Film
Rachel Weisz in My Cousin Rachel.
Rachel Weisz in My Cousin Rachel.

It Comes at Night, My Cousin Rachel

by / Jun. 7, 2017 12am EST

The movie dominating multiplex screens this week is a reboot of The Mummy, the 1999 version of which I remember fondly for one reason: Rachel Weisz. Even at that early stage in her career, it was evident that she was too talented to be wasting her time in that kind of folderol, yet she threw herself into it anyway. (That the new version asks us to gaze instead on the beauty of Tom Cruise won’t get me into the theater for it.)

Weisz did indeed move on to better roles, along the way picking up an Oscar for The Constant Gardener (though if you ask me she deserved one for Terence Davies’s adaptation of The Deep Blue Sea). This week finds her starring in another remake of a 1950s potboiler, in the role that Olivia de Haviland once played against Richard Burton.

My Cousin Rachel is set primarily on an English country estate in the first half of the 1800s. It may at first seem like Thomas Hardy territory, but the excellent photography of the dangerous cliffs overlooking that craggy shoreline lets us know that we’re in Cornwall, on the southwestern tip of the island.

Our hero is Philip (Sam Claflin), who was raised by his cousin Ambrose after he was orphaned as a child. Ambrose never marries, despite advice that Philip needs a mother’s influence. While the boy is off in London getting an education, he takes ill and is sent to Italy to recuperate.

Those of you weaned on film adaptations of E. M. Forster novels know that Italy is where stodgy Brits go to get their groove back, and Ambrose falls in love with Rachel, a widowed cousin he meets there. His letters home to Philip, back from school and determined never to set foot off the farm again, are filled with happiness at this new turn in his life. Except the last one, where he raves that his new wife is trying to kill him.

When news of Ambrose’s death comes to Cornwall, Philip understandably blames the woman he has never met. He plots his revenge, as the audience wonders whether all this gay subtext is intentional or not. (Asked previously if he wasn’t happy to hear that Ambrose had found a wife, he replies, “Why? He has me.”)

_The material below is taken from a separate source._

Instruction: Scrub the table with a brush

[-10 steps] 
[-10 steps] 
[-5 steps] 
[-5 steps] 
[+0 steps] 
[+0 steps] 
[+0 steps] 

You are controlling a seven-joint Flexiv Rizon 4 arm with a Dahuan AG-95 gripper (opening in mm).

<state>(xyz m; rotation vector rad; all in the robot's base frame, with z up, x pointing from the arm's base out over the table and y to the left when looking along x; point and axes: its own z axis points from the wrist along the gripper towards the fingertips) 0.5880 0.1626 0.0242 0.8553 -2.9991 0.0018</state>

But when Rachel shows up in Cornwall to meet Ambroses’s other heir, it’s a different story. Philip, who seems never to have met any other woman in his life save the local girl Louise (Holliday Grainger) to whom his guardian is clearly hoping to marry him off, is soon smitten with this woman who says things like, “I hadn’t realized how very much you looked like Ambrose.”

Based on a novel by Daphne du Maurier, to whose Rebecca you can spend time playing compare and contrast, My Cousin Rachel is an incessantly shifting story of “Did she or didn’t she?” Literary types like to call this ambiguity, but director Roger Michell, who also wrote the screenplay, doesn’t quite have a handle on that device. Instead of keeping us off guard about Rachel’s true history and nature, he provides us with sufficient evidence to support whichever interpretation you want to argue on the drive home from the theater.

***

It Comes at Night opens with an older man, clearly ill with some undefined disease, being tended to by two people who call him Dad, and who tearfully wheel him out to the backyard, shoot him in the head, and burn his corpse. Clearly we are not in rom-com territory.

Where we are, though, is less clear. With its action confined mostly to an isolated house in the woods, Trey Edward Shults’s debut feature initially appears to be a horror movie. Joel Edgerton is the father who hopes to keep his wife and teenaged son safe from a plague that appears to be ravaging the area, if not the entire world. He takes a chance by letting another nuclear family—younger man, wife, toddler son—share their safe zone. But can he fully trust them?

It Comes at Night is a handsome low-budget effort in which cinematographer Drew Daniels turns his liabilities into assets, squeezing all the atmosphere he can from the dim interior of the lantern-lit boarded-up house. But persistent close-ups on teenaged Kelvin Harrison Jr. seem to be asking questions that the film never gets around to dealing with. All it leaves us with by the time its over is something we already knew, that life is something from which no one emerges alive.